They Shoot Horses Don't They?

Pick Up Sticks

(Kill Rock Stars; 2007)

By Jessica Faulds | 5 December 2007

It has often been my observation that the best bands tend to have the potential to be really fucking annoying. Jeff Mangum’s voice can drill a hole through your temple, Thom Yorke does that whole head-wobble thing, and the Beatles dabbled in the occasional John-Cleese-in-drag falsetto, and yet we love them because every irritant that clouds our minds leaves a stain of greatness.

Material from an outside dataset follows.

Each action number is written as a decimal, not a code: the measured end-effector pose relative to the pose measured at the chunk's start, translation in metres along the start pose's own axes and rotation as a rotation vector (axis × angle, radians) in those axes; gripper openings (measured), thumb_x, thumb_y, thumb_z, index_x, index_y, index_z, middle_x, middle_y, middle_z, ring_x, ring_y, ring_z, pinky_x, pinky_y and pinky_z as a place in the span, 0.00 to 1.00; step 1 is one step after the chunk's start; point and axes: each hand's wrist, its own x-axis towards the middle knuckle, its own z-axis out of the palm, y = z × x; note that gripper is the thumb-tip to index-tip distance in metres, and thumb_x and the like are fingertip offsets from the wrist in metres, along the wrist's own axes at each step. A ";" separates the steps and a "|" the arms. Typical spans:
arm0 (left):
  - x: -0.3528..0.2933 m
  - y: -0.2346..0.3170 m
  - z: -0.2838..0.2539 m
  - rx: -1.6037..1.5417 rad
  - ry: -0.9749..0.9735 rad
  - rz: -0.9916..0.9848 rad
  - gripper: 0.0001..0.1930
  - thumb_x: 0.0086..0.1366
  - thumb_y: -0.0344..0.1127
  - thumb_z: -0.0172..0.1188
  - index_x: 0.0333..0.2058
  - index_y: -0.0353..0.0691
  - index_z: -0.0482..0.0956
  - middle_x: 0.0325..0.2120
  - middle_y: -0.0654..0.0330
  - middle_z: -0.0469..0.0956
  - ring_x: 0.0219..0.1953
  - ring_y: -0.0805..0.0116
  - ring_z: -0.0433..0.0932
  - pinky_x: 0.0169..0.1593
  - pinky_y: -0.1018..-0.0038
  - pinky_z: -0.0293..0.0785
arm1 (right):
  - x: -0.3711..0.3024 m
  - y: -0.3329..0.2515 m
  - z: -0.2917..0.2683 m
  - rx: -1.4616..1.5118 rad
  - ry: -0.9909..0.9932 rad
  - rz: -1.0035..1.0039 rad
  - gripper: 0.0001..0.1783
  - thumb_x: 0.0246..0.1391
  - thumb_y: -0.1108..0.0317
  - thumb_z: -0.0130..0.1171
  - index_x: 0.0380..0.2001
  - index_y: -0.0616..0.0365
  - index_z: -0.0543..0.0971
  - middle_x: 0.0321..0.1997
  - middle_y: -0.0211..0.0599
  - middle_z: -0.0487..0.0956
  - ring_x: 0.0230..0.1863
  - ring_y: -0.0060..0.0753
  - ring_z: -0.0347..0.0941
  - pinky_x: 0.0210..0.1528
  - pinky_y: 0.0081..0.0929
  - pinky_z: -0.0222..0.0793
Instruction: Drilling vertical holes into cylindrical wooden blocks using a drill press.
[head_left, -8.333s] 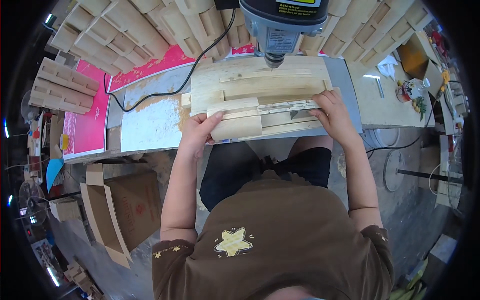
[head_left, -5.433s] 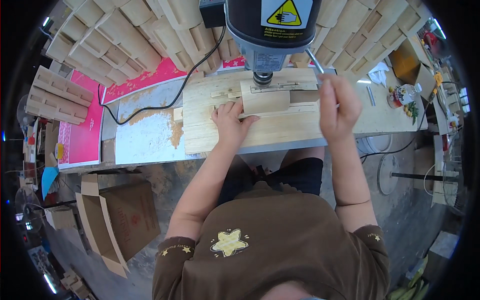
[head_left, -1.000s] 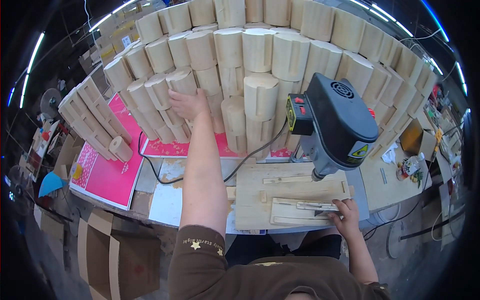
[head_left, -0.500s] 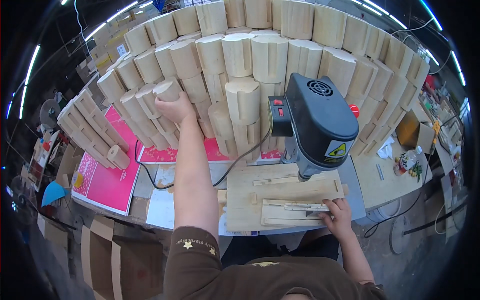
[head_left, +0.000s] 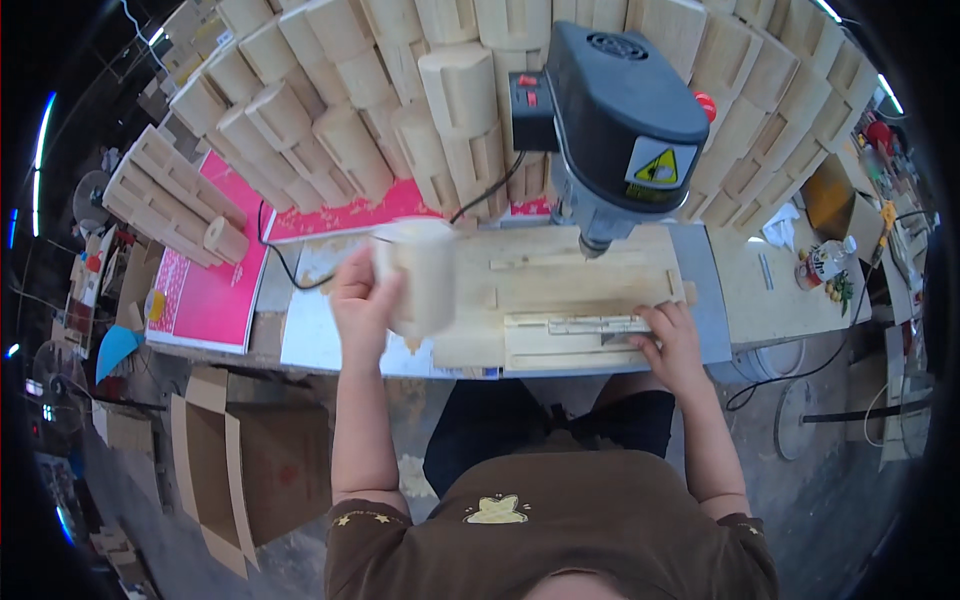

All of which makes it sound like I am about to bestow some exceptionally green laurels upon the categorically annoying brows of They Shoot Horses Don’t They. Unfortunately, that itch that is the full-on vocal assault, horn section, and incessant lilting oompah-oompah-clank-clank-clank plants beneath your skin is titillating only about half of the time, an exciting prickle that, if not properly treated, can burst into a dangerous mixture of ardour and fury. That said, to annoy someone to a state of pleasurable inflammation even part of the time is something of an achievement, and so I send a psychic kudos to the band even as my iPod finger twirls, seeking out the balm that will dull the clang of brass, unknot my jaw muscles. Sigur Ros? No, too many drums. Brian Eno, Ambient 1 / Music for Airports. Perfect.

On Pick Up Sticks, They Shoot Horses are exciting and energetic, the very sort of thing you’d hope to hear if you wandered into some smoky moonshining cabaret nestled in the heartland of prohibition. Unfortunately for the band, we are living in a post-prohibition age, and their sleazy horns and reckless musical abandon, while briefly thrilling, needs to temper itself to the current climate -- a climate that is, frankly, a little bored with drinking and desire. I mean, goddammit, it’s minus twenty, and I want something measured and warm, not this incessant clatter chinking away at my sanity. I’m not asking for Enya here. Just a few empathetic pats on the shoulder would be nice.

“Pick Up Sticks” doesn’t offer much in the way of downtime (though the sparser texture in “What Is That” does loosen its belt enough for a few deep breaths), but there are still lots of successful moments. “One Last Final Push,” the album’s opener, shows the band at its full potential, lurching erratically but purposefully through an arrangement that chases the album’s most likeable melodies around a klezmer aesthetic. If the entire album was this tuneful, its relentlessness might be more manageable. “The Hallway” and “What Is That” see vocalist Nut Brown briefly abandoning uniform wailing for falsetto whimpers. “The Hallway” also dabbles in time signature changes and tempo fluctuations, cutting any possible monotony short, and its digressions into formlessness are welcome distractions.

Unfortunately, much of the rest of the album recedes into the background by virtue, ironically, of its noisiness. And perhaps my criticism seems to be aimed not at a band, but a genre. Would it even be possible for a black metal band to earn my approval? Maybe not. But I don’t believe that They Shoot Horses are aiming to be one of those bands whose noise and esotericism leave most of us outside. This isn’t the Freemasons. It may be conceit, but I think this album is aimed at people like me, whose tastes fall somewhere between convention and tentative experiment. We don’t care if you can’t really sing or play your guitar, but we expect accountability. If you’re considerate of our need for ebb and flow, we’ll let you get away with more. To earn our love, rather than merely our respect, these horses need to know when to rein it in.